(The following is a guest post)
Due to the recent financial crisis and housing market crash, there are a number of foreclosed homes available for purchase in a number of cities across the country. These homes may be in excellent shape and primed for someone to move in immediately or need some renovations done to return the home to its previous safe and secure state. People that wish to obtain one of these foreclosed homes have a number of options available for getting a loan to purchase and fix up the properties. Here are some tips for obtaining a loan to buy a foreclosed home.
Know What You Want
With various types of mortgage loans available on the market for obtaining a loan for a foreclosed property, it is important to have some idea of what type of loan you are looking for before you begin contacting lenders. You must first decide what you will be doing with the loan. For example, a FHA 203k loan available from lenders like Prospect Mortgage allow you to roll the amount needed to perform renovations on the home into the loan amount so you will have the money available to fix up the home immediately.
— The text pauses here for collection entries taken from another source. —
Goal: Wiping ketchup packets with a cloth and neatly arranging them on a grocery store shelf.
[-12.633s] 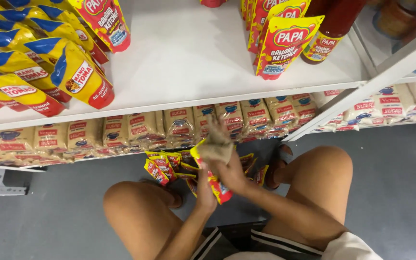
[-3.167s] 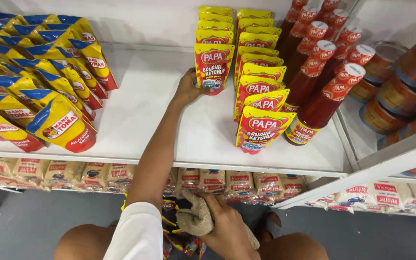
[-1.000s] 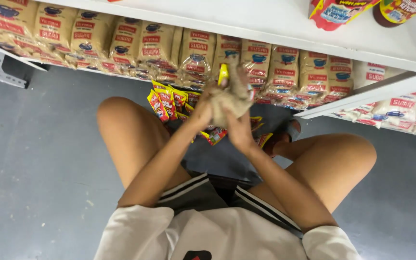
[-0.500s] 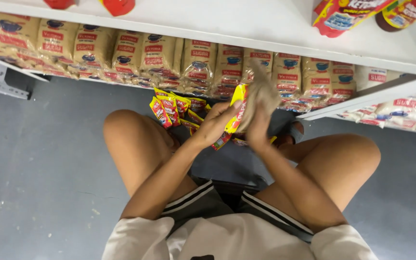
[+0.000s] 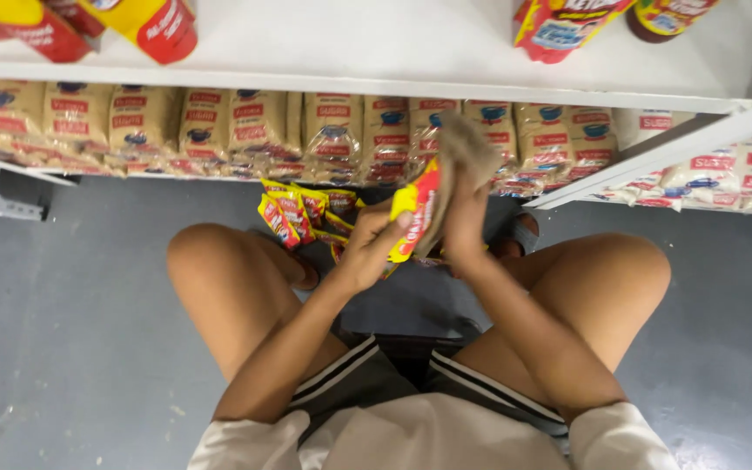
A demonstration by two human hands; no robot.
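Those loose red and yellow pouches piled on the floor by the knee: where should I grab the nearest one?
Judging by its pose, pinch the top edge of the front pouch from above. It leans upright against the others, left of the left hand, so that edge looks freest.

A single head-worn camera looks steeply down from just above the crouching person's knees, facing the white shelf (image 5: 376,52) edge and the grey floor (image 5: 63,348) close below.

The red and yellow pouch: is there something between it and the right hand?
Yes. The left hand grips the red and yellow pouch directly, but the right hand presses a beige cloth against the pouch's face, so the cloth lies between them.
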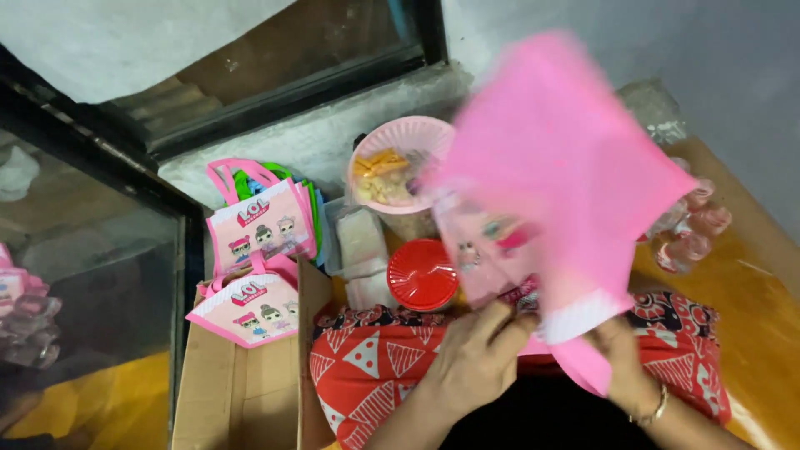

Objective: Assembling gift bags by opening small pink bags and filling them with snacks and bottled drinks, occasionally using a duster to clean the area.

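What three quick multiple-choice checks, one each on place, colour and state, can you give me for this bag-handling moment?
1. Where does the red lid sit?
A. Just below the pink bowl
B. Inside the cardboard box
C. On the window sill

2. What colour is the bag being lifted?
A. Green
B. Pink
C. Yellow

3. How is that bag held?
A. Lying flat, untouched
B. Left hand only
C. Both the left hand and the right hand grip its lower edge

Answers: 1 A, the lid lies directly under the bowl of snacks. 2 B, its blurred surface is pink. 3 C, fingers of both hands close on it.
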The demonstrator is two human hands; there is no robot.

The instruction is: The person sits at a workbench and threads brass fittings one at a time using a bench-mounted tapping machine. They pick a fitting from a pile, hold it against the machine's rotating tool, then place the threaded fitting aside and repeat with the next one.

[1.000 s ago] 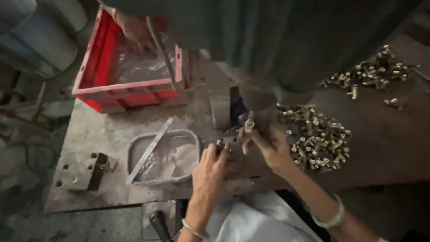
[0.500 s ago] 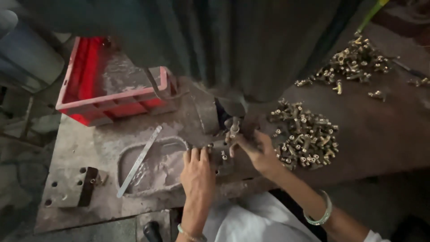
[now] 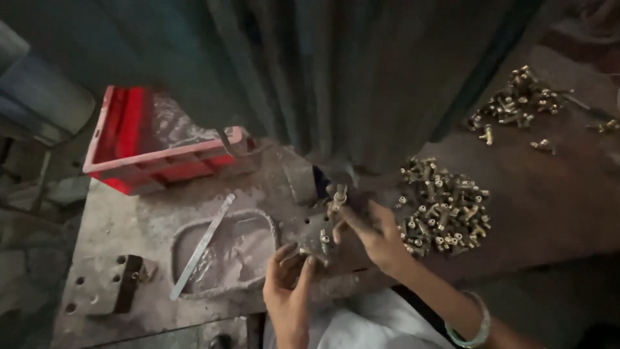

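Observation:
My right hand (image 3: 374,232) pinches a small brass fitting (image 3: 338,194) and holds it upright at the metal fixture (image 3: 316,229) under the dark green machine (image 3: 336,71). My left hand (image 3: 287,284) rests with its fingertips on the front edge of the same fixture, where another brass piece (image 3: 325,240) sits. A pile of brass fittings (image 3: 445,207) lies on the bench just right of my right hand. A bangle circles my right wrist.
A red plastic crate (image 3: 161,169) lined with clear plastic stands at the back left. A shallow oval recess (image 3: 226,249) with a flat metal strip (image 3: 201,245) lies left of the fixture. A drilled steel block (image 3: 103,284) sits front left. More brass fittings (image 3: 516,100) lie far right.
The view has shifted right and downward. My right hand has lifted the brass fitting closer to the machine head, and my left hand stays at the fixture's front edge.

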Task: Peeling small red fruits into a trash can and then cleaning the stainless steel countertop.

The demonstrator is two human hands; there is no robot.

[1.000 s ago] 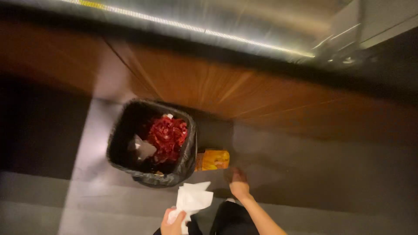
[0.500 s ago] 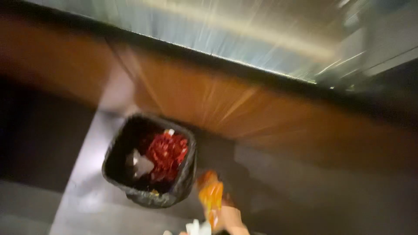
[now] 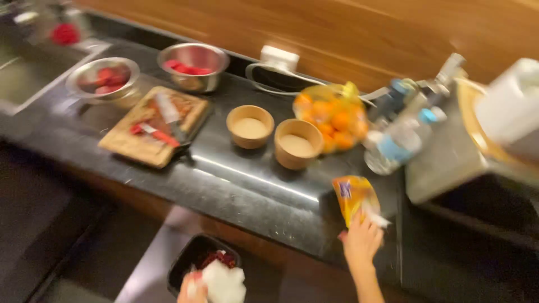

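Observation:
My right hand (image 3: 362, 242) grips a small yellow-orange packet (image 3: 352, 197) and holds it over the dark countertop (image 3: 241, 185), near its front edge. My left hand (image 3: 193, 287) is low at the bottom of the view, closed on a crumpled white paper towel (image 3: 223, 283) above a black waste bin (image 3: 199, 264) with red scraps inside. The frame is blurred by motion.
On the counter stand two tan bowls (image 3: 250, 126) (image 3: 297, 143), a bag of oranges (image 3: 331, 115), a wooden cutting board (image 3: 154, 123) with a knife, two steel bowls of red pieces (image 3: 193, 64) (image 3: 104, 78), plastic bottles (image 3: 401, 134), and a sink (image 3: 22, 76) at far left.
My view has swung up from the floor and bin to the countertop. My right hand picked the yellow packet off the floor and lifted it to the counter; the left keeps the paper towel.

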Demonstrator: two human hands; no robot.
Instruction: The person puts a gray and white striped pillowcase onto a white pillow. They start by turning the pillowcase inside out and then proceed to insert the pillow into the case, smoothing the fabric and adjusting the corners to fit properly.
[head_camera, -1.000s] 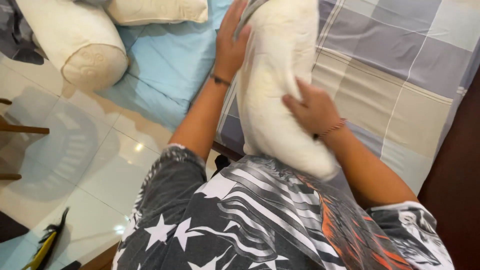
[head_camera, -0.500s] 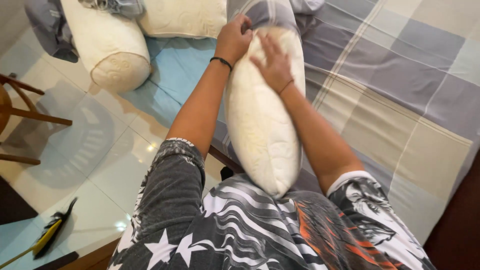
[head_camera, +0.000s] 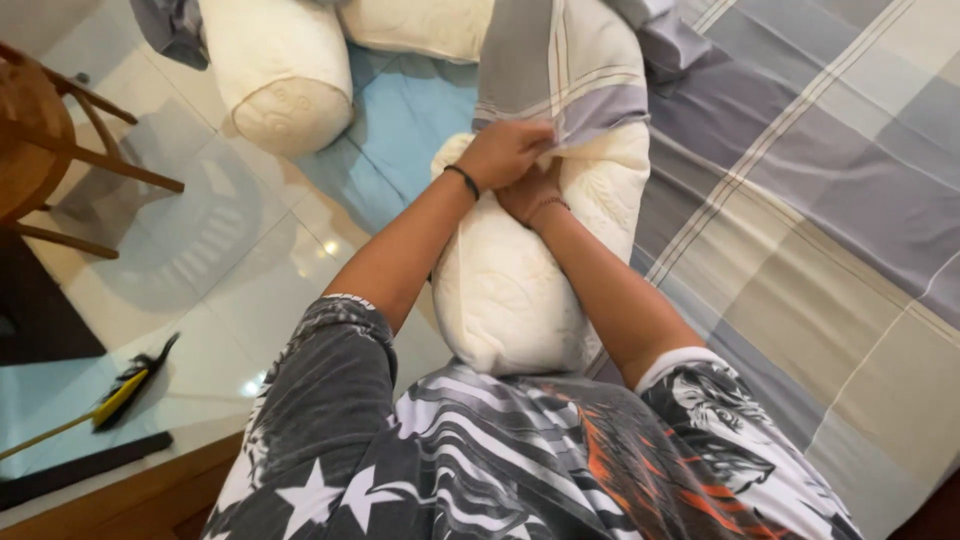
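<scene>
both hands, left hand (head_camera: 508, 152) and right hand (head_camera: 528, 192), clenched on the grey checked pillowcase (head_camera: 560, 70) over a cream quilted pillow (head_camera: 510, 290)

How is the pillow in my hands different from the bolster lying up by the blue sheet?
The pillow is flat-sided, half inside a grey checked pillowcase and gripped by both hands; the bolster is round-ended, bare and untouched. The pillow stands against the bed edge; the bolster lies down. Both are cream with quilted covers.

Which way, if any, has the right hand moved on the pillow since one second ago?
Yes. The right hand moved up the white pillow, away from its near end, joining the left hand at the checked pillowcase edge.
</scene>
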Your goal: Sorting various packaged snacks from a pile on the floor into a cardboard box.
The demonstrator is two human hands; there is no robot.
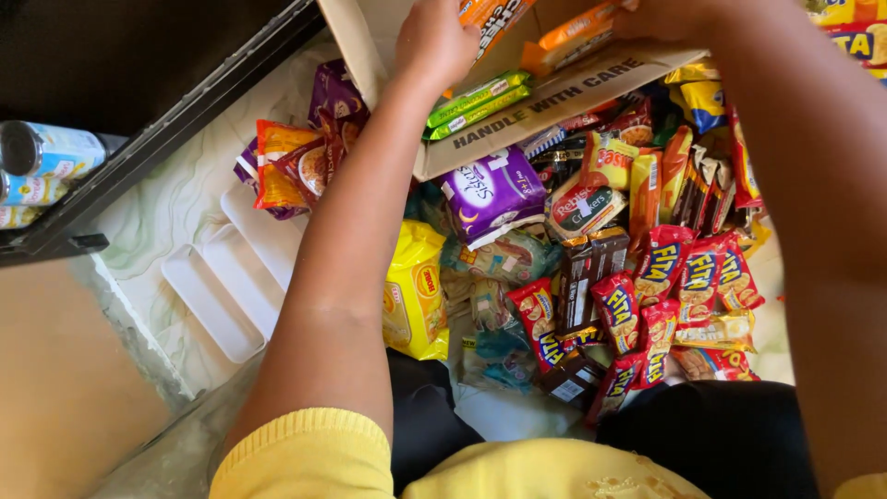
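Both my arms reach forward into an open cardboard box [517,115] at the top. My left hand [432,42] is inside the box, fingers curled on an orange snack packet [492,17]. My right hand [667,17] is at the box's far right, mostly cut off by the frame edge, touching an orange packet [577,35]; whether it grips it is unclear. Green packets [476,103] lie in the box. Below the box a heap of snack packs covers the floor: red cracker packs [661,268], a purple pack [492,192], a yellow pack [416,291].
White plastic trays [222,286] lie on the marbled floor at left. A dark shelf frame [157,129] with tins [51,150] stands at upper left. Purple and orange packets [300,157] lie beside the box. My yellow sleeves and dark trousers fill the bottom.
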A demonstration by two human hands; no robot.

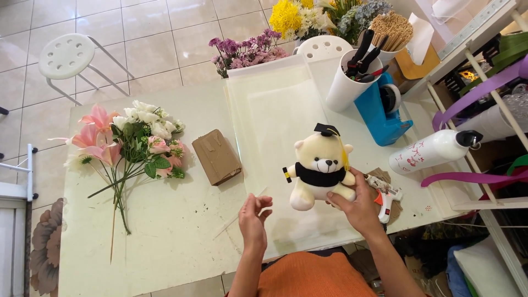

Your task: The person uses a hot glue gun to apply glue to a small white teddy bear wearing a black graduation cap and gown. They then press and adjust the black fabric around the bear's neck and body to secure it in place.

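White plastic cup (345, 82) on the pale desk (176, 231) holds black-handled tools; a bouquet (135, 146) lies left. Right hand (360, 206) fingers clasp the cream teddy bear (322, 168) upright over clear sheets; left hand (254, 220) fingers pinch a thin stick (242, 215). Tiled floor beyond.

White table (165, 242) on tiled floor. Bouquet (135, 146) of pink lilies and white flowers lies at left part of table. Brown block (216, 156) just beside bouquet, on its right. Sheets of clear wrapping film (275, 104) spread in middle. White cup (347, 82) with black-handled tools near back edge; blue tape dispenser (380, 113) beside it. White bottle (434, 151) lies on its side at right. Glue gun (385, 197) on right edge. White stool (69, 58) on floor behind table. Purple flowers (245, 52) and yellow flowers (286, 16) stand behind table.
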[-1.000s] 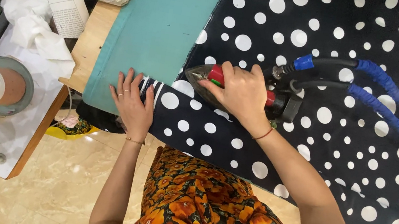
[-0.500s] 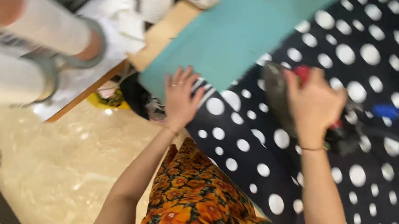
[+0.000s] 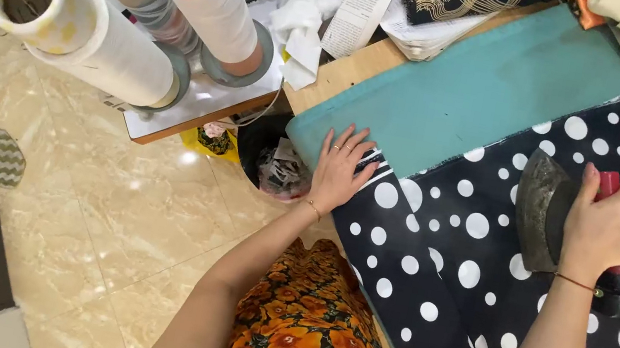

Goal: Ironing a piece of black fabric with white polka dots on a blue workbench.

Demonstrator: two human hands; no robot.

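Right hand (image 3: 607, 228) is wrapped tight round the red handle of a clothes iron (image 3: 543, 209), which sits on the dark polka-dot fabric (image 3: 466, 292) over the teal ironing pad (image 3: 465, 99). Left hand (image 3: 340, 171) is flat, fingers spread, holding nothing — just pressing down the fabric's striped edge at the pad's corner. Big thread cones (image 3: 98, 38) stand off to the left — near a pile of white scraps (image 3: 303, 13)

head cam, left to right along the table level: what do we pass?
Thread cones → white rags → left hand flat on the polka-dot fabric edge → iron → right hand gripping the iron's red handle.
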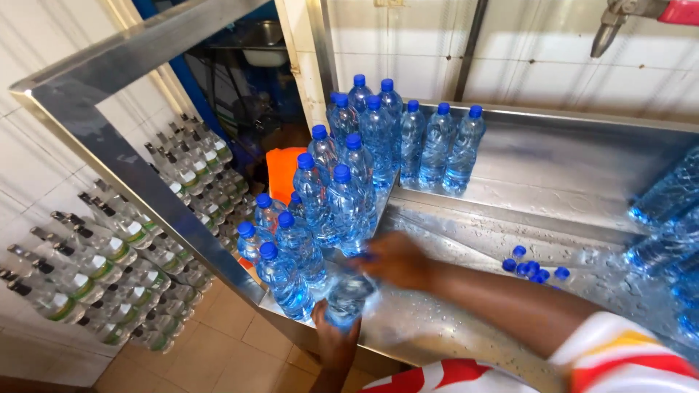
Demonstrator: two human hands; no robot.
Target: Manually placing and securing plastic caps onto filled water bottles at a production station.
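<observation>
A wet stainless steel trough [553, 175] fills the middle and right of the frame, its floor beaded with water and its back wall rising toward a white tiled wall at the top. A steel frame bar [109, 145] runs diagonally from the upper left down to the lower centre. Left of that bar, in the lower left of the frame, a stack of clear bottles with dark caps [124, 247] lies on its side against the tiled wall. In the centre stands a tight cluster of capped water bottles [342, 167], all blue-tinted with blue caps, upright and touching one another, reaching from the trough's near edge back to its rear corner. More blue bottles [666, 218] lie blurred at the right edge. An orange object [282, 171] shows behind the cluster, partly hidden.

At the lower centre, the left hand [335, 342] grips the body of a water bottle [348, 295] from below, fingers wrapped around it. The right hand [397, 260] is closed over the top of that same bottle, hiding its neck; the bottle is blurred and stands just beside the nearest bottles of the cluster. A small heap of loose blue caps [533, 268] lies on the trough floor, right of the forearm
</observation>
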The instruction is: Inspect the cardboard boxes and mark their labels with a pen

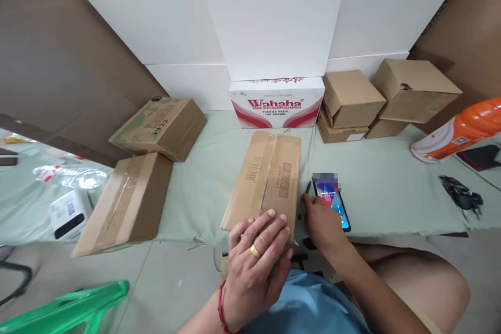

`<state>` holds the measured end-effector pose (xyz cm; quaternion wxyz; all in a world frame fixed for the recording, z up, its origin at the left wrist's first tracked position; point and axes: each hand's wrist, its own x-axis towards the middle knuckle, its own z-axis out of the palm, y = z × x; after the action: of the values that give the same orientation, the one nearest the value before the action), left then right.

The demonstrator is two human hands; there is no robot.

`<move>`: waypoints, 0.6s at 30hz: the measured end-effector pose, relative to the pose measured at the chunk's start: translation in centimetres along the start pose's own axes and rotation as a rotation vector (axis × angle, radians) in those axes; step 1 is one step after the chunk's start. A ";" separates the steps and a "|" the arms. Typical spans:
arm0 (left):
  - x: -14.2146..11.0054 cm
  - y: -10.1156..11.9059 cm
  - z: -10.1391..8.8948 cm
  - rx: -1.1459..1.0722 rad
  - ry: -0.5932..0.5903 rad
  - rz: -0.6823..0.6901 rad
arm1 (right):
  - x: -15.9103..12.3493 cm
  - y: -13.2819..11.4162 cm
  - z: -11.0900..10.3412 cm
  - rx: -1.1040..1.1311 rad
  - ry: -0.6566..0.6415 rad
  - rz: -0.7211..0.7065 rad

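1. Table [188,188]: pale green cloth, carries everything below.
2. Wahaha purified water carton [276,107]: white and red, table's back edge, against white panel.
3. Taped brown cardboard carton [270,172]: table centre, right in front of person, in front of the Wahaha one; tape strip lengthwise on top, red-brown printing both sides of it.
4. Left hand [254,261]: palm down on brown carton's near end, fingers extended and close together, not gripping.
5. Right hand [323,224]: right of brown carton, over smartphone's left edge, fingers curled.
6. Smartphone [332,198]: on table, screen lit, partly covered by right hand.
7. Slim dark tool [308,187]: between carton and smartphone, at right fingertips; lower end hidden, can't tell if pinched.
8. Gold ring [255,251]: on left hand.
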<state>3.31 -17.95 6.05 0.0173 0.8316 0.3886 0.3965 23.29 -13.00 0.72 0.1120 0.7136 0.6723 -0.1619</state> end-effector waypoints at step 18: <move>-4.7 -7.9 -1.7 -0.367 0.417 -0.786 | 2.7 2.7 -3.4 -0.325 0.057 -0.739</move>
<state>-4.59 -15.98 1.52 0.2341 0.5076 0.5921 0.5805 26.39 -9.46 2.65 0.1386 0.4010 0.9033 -0.0630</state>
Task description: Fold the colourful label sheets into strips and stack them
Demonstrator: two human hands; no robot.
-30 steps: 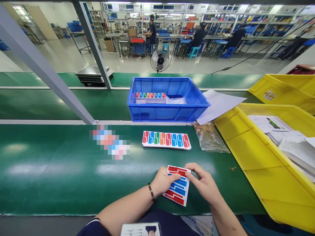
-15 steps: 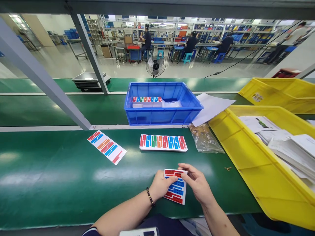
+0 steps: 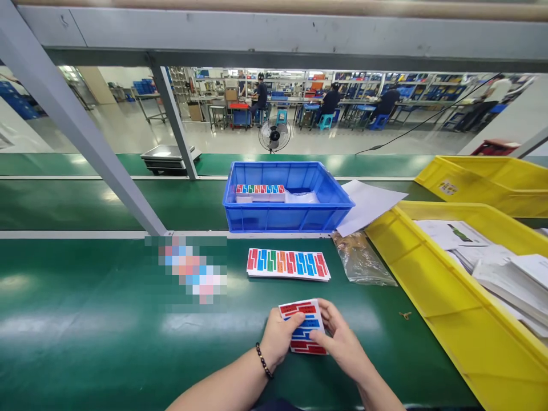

There are also a wide range of loan terms to choose from that will affect the overall price and length of the loan by a significant amount.
Explore Your Options
Once you have decided what types of loans you would be interested in, you should explore your available options to ensure that you are getting the best priced loans for your needs. Programs like the Fannie Mae Homepath program will help homebuyers determine which loans are right for them by providing a number of options that may be better than what other lenders may be offering. Homes purchased through the program can have a value as low as $60,000 and the buyer can put down as little as 3% of the total price as their down payment on the home.
Choose A Reliable Lender
Your choice of lender will be a key decision in obtaining the best loan for purchasing a foreclosed property. The lender chosen should have a simple to understand application process and be able to assist you with any questions that you may have during the application and review process. The lender should also be able to provide you with a decision on your loan application within a reasonable amount of time and provide you with documentation explaining all of the fees and charges that you will pay for the loan if your loan request is approved. If the lender you have chosen is proving difficult to work with, it may be best to cut your losses and begin anew with a lender that you will be able to work with effectively during the entire time that your mortgage loan is in effect.